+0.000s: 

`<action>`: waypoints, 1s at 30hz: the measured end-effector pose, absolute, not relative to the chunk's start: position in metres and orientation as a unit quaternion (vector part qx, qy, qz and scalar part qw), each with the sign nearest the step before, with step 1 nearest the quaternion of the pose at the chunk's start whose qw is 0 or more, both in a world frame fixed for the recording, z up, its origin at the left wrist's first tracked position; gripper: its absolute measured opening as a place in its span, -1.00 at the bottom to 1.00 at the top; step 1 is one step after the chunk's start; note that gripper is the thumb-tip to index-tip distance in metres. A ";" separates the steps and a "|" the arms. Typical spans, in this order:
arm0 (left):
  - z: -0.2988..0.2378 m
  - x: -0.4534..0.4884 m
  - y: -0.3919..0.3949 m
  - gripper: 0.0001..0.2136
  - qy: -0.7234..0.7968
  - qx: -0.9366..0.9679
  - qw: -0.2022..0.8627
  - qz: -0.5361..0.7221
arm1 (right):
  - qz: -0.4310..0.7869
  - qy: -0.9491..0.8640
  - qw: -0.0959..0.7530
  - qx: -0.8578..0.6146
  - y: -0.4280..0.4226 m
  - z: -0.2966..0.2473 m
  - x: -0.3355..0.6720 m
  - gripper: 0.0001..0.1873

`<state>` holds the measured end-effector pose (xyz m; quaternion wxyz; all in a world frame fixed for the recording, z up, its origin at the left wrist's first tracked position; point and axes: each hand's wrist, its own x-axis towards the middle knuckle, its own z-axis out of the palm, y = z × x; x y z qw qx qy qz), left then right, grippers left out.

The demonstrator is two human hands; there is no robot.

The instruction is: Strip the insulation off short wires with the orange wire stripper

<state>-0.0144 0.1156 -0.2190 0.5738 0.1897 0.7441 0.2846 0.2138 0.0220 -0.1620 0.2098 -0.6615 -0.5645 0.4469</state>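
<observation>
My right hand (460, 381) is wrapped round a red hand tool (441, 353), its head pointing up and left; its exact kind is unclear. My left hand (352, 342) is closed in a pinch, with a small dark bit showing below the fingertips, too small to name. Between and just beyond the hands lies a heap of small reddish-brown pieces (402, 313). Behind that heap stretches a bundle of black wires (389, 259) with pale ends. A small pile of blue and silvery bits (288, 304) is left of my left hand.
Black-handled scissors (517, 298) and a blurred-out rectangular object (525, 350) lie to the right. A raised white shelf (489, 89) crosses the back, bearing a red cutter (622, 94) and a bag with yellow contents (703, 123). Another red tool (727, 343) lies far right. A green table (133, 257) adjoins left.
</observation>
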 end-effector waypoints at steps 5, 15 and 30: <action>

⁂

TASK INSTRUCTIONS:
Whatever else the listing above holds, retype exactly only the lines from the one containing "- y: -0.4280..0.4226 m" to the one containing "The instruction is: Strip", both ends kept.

ANSWER SECTION:
  - y: -0.4280..0.4226 m
  - z: -0.2966..0.2473 m
  - x: -0.3355..0.6720 m
  - gripper: 0.0001..0.1873

`<state>` holds the measured end-effector pose (xyz m; quaternion wxyz; all in a world frame fixed for the recording, z up, its origin at the left wrist's first tracked position; point and axes: each hand's wrist, its own x-axis towards the middle knuckle, its own z-axis out of the palm, y = z × x; x y z qw qx qy qz), left then right, grippers left out.

The demonstrator is two human hands; there is no robot.

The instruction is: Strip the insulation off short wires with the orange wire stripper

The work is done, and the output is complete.